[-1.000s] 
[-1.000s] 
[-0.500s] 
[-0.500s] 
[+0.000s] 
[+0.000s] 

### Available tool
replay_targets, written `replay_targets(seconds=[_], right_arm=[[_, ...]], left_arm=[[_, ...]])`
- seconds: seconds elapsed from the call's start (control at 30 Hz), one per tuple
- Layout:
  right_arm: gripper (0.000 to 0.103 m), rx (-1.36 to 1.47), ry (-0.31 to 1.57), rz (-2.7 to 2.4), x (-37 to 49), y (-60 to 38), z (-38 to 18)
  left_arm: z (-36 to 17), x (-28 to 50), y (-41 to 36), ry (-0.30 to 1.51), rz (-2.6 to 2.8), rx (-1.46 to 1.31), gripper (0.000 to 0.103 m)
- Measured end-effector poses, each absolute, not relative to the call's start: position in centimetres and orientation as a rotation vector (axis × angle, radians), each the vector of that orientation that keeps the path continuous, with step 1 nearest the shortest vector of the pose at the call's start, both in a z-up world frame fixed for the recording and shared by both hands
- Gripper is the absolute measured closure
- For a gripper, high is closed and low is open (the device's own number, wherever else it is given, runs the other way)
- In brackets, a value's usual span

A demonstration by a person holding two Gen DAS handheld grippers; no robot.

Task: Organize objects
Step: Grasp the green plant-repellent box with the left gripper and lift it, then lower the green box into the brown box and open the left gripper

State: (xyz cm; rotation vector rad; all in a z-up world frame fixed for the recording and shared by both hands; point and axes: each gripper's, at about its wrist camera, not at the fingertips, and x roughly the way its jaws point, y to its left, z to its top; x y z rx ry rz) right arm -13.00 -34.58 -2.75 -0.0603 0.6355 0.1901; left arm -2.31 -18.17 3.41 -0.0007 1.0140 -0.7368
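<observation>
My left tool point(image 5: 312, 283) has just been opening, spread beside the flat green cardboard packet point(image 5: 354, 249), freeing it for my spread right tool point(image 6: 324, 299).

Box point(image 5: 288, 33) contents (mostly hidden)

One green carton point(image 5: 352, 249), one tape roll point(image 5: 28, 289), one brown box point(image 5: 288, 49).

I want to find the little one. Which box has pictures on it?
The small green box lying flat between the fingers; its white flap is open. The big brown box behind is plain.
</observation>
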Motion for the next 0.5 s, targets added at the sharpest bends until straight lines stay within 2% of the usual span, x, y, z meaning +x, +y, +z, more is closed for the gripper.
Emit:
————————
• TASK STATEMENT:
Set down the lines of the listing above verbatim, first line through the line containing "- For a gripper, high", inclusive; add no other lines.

• RESPONSE BELOW:
[-1.000s] 
[-1.000s] 
[-0.500s] 
[-0.500s] 
[+0.000s] 
[+0.000s] 

### Available tool
replay_targets, written `replay_targets(seconds=[_], right_arm=[[_, ...]], left_arm=[[_, ...]])`
- seconds: seconds elapsed from the call's start (control at 30 Hz), one per tuple
- Layout:
  right_arm: gripper (0.000 to 0.103 m), rx (-1.36 to 1.47), ry (-0.31 to 1.57), rz (-2.7 to 2.4), x (-37 to 49), y (-60 to 38), z (-38 to 18)
  left_arm: z (-36 to 17), x (-28 to 50), y (-41 to 36), ry (-0.30 to 1.51), rz (-2.6 to 2.8), rx (-1.46 to 1.31), gripper (0.000 to 0.103 m)
- Measured end-effector poses, each absolute, not relative to the call's start: position in centimetres and orientation as a rotation vector (axis × angle, radians), each the vector of that orientation that keeps the path continuous, with step 1 nearest the shortest vector of the pose at the call's start, both in a z-up world frame fixed for the recording and shared by both hands
- Gripper is the absolute measured closure
- For a gripper, high is closed and low is open (the device's own number, wherever else it is given, runs the other way)

There is nothing more to this answer.